**EXERCISE**
Starting from the first line below, count the lines carrying the string "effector" and answer with the count by itself.

**INFORMATION SUPPLIED**
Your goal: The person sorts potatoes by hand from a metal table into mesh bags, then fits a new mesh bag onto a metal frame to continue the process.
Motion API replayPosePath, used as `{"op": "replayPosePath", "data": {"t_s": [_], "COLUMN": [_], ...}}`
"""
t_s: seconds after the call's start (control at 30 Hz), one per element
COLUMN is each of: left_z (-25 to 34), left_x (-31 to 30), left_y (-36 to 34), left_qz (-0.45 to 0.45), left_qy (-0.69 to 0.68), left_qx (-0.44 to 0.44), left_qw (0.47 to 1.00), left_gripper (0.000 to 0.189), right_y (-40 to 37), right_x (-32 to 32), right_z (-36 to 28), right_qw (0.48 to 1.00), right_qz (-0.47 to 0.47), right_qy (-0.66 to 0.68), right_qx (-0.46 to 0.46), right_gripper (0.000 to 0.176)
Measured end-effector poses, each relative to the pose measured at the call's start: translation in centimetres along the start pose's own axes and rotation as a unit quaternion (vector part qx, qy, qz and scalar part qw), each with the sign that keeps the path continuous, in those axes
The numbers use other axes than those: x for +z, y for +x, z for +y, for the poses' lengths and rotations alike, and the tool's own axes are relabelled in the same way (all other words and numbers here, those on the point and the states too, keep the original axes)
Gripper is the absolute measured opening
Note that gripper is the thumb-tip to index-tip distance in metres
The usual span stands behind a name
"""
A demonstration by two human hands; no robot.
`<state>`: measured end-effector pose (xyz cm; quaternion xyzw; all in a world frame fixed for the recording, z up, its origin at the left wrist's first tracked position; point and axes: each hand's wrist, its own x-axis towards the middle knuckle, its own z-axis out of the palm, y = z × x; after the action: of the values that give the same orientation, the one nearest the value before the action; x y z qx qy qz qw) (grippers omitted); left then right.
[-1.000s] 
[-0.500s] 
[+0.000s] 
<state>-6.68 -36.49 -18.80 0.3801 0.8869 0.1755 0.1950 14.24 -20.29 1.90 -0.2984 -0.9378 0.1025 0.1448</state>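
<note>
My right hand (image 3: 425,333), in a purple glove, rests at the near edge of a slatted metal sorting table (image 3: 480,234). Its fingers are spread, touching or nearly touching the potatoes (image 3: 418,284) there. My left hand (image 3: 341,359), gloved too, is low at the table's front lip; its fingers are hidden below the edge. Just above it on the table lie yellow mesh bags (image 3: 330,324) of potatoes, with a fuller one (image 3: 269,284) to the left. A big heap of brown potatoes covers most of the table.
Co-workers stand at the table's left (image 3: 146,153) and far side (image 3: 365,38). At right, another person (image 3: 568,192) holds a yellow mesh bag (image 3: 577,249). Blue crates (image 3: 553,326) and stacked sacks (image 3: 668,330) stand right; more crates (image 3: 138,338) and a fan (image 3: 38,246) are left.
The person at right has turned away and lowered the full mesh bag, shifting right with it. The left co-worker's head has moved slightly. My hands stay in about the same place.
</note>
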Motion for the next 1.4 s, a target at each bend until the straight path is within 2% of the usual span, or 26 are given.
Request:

**EXERCISE RESPONSE**
2